Create a new folder and add the following two files and your exported table
Edit uploadToDynamoDB.js and add the filename of the exported table and your table name
Run npm install in the folder
Run node uploadToDynamodb.js
File: Package.json
{
"name": "uploadtodynamodb",
"version": "1.0.0",
"description": "",
"main": "uploadToDynamoDB.js",
"author": "",
"license": "ISC",
"dependencies": {
"async": "^3.1.1",
"aws-sdk": "^2.624.0",
"csv-parse": "^4.8.5",
"fs": "0.0.1-security",
"lodash": "^4.17.15",
"uuid": "^3.4.0"
}
}
File: uploadToDynamoDB.js
var fs = require('fs');
var parse = require('csv-parse');
var async = require('async');
var _ = require('lodash')
var AWS = require('aws-sdk');
// If your table is in another region, make sure to update this
AWS.config.update({ region: "eu-central-1" });
var ddb = new AWS.DynamoDB({ apiVersion: '2012-08-10' });
var csv_filename = "./TABLE_CSV_EXPORT_FILENAME.csv";
var tableName = "TABLENAME"
function prepareData(data_chunk) {
const items = data_chunk.map(obj => {
const keys = Object.keys(obj)
let attr = Object.values(obj)
attr = attr.map(a => {
let newAttr;
// Can we make this an integer
if (isNaN(Number(a))) {
newAttr = { "S": a }
} else {
newAttr = { "N": a }
}
return newAttr
})
let item = _.zipObject(keys, attr)
return {
PutRequest: {
Item: item
}
}
})
var params = {
RequestItems: {
[tableName]: items
}
};
return params
}
rs = fs.createReadStream(csv_filename);
parser = parse({
columns : true,
delimiter : ','
}, function(err, data) {
var split_arrays = [], size = 25;
while (data.length > 0) {
split_arrays.push(data.splice(0, size));
}
data_imported = false;
chunk_no = 1;
async.each(split_arrays, function(item_data, callback) {
const params = prepareData(item_data)
ddb.batchWriteItem(
params,
function (err, data) {
if (err) {
console.log("Error", err);
} else {
console.log("Success", data);
}
});
}, function() {
// run after loops
console.log('all data imported....');
});
});
rs.pipe(parser);
It's been a very long time since the question was posted and AWS has been continuously improvising features. At the time of writing this answer, we have the option to export the Table to S3 bucket then use the import feature to import this data from S3 into a new table which automatically will re-create a new table with the data. Plese refer this blog for more idea on export & import
Best part is that you get to change the name, PK or SK.

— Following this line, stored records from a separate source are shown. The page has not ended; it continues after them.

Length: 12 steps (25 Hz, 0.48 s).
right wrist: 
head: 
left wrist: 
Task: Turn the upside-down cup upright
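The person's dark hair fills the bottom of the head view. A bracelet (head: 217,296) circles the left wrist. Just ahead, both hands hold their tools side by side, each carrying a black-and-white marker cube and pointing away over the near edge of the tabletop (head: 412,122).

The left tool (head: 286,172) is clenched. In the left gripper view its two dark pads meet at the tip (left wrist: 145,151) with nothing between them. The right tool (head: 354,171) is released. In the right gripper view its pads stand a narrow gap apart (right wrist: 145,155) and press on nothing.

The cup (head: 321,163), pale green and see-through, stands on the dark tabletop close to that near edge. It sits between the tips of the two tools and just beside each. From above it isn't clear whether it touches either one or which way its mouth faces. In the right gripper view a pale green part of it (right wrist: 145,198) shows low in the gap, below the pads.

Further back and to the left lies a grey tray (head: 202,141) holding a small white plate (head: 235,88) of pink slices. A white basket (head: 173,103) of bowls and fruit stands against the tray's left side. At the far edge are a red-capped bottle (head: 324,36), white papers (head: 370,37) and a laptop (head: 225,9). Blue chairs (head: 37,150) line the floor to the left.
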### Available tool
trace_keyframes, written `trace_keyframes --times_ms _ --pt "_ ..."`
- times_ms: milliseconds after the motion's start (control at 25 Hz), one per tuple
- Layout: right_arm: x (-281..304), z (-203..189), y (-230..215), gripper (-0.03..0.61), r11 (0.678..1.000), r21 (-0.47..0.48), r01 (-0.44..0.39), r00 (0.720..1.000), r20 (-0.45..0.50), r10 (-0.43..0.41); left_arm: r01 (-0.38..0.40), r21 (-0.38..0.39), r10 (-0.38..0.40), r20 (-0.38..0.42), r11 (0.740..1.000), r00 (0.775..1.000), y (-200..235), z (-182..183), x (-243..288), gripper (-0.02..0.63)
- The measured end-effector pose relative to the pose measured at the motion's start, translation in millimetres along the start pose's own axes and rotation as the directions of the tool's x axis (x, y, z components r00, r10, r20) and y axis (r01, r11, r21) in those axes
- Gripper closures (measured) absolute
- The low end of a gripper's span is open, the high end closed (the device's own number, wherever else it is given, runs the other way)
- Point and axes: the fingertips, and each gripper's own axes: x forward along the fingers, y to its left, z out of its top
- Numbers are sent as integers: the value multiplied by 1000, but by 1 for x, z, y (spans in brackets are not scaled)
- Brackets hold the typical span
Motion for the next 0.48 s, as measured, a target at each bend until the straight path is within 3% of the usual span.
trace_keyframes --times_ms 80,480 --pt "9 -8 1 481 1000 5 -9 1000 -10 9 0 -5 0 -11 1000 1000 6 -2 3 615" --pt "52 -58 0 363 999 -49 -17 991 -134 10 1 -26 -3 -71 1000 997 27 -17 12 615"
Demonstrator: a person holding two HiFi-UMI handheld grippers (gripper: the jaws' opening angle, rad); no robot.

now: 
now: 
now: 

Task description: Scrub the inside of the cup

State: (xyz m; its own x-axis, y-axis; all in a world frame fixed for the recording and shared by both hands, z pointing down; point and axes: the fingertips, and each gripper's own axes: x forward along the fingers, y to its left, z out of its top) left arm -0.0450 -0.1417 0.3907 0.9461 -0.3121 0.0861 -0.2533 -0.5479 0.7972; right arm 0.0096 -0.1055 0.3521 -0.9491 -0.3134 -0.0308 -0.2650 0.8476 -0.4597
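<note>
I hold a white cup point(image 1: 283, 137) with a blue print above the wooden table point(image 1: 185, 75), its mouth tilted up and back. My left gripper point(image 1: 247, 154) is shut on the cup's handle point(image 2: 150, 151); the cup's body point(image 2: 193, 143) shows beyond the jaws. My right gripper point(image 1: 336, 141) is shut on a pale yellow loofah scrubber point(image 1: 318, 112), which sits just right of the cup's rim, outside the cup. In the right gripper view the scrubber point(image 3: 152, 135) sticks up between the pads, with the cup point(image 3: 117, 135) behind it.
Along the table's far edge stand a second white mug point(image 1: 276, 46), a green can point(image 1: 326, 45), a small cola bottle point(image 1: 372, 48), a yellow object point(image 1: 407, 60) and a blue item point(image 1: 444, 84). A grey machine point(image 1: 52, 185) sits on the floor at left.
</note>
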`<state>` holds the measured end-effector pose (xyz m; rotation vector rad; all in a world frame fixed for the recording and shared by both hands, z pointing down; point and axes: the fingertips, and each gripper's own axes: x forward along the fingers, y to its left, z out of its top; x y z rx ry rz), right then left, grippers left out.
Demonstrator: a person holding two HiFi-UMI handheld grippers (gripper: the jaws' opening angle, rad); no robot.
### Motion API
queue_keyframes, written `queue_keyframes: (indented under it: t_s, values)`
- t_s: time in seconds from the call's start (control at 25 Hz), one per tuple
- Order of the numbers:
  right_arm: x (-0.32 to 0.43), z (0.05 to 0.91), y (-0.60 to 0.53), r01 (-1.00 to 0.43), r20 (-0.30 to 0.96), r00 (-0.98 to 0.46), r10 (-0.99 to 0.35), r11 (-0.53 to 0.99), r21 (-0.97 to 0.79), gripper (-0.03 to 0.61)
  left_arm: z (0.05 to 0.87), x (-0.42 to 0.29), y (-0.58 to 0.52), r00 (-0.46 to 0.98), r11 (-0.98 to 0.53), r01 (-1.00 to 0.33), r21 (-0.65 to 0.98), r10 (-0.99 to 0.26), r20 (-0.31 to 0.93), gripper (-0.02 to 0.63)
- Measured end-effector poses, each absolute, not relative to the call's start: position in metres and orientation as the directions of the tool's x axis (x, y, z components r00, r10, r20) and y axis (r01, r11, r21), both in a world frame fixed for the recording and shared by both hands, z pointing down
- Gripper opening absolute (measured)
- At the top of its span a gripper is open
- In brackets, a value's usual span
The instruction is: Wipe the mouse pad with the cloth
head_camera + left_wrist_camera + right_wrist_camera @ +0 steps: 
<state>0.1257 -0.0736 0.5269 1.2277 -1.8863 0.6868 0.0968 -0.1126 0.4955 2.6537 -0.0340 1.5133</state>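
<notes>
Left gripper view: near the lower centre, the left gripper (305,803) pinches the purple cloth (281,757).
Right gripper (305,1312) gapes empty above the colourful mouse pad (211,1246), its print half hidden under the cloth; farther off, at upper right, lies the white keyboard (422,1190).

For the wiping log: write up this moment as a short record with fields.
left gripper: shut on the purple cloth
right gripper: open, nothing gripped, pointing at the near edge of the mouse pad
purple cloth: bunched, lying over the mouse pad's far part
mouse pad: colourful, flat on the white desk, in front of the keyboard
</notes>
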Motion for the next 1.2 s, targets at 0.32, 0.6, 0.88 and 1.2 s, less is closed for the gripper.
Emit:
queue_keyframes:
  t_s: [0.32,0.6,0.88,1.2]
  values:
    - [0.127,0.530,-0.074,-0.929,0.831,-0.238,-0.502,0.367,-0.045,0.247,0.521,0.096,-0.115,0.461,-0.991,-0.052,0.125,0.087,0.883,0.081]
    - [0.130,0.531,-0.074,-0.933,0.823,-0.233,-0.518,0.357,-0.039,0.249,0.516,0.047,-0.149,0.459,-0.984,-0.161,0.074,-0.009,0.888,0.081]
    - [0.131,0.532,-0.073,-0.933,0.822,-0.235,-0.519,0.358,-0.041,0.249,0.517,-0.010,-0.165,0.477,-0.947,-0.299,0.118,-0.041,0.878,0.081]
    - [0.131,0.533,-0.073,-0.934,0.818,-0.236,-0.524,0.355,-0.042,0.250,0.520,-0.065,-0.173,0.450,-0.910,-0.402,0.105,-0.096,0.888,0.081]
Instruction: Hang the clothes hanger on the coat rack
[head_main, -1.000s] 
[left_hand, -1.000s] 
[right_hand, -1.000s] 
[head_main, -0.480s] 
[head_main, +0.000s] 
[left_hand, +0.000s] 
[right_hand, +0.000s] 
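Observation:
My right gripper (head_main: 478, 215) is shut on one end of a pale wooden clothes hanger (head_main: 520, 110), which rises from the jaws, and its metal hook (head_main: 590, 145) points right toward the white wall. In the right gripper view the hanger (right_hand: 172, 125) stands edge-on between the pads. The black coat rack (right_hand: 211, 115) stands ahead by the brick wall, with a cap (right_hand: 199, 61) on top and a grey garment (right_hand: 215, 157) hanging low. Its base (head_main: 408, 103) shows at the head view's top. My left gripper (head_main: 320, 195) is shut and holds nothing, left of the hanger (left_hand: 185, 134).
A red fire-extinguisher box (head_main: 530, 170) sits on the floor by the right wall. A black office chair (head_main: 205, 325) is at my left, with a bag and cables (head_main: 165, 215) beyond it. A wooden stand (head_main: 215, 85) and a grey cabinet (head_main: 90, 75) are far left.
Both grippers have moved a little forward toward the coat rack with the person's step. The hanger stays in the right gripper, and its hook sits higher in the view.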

Note: You have to enable PITR (might incur additional costs). Always best to refer documents.
Here is another simple python util script for this: ddb_table_copy.py. I use it often.
usage: ddb_table_copy.py [-h] [--dest-table DEST_TABLE] [--dest-file DEST_FILE] source_table
Copy all DynamoDB items from SOURCE_TABLE to either DEST_TABLE or DEST_FILE. Useful for migrating data during a stack teardown/re-creation.
positional arguments:
source_table Name of source table in DynamoDB.
optional arguments:
-h, --help show this help message and exit
--dest-table DEST_TABLE
Name of destination table in DynamoDB.
--dest-file DEST_FILE
2) a valid file path string to save the items to, e.g. 'items.json'.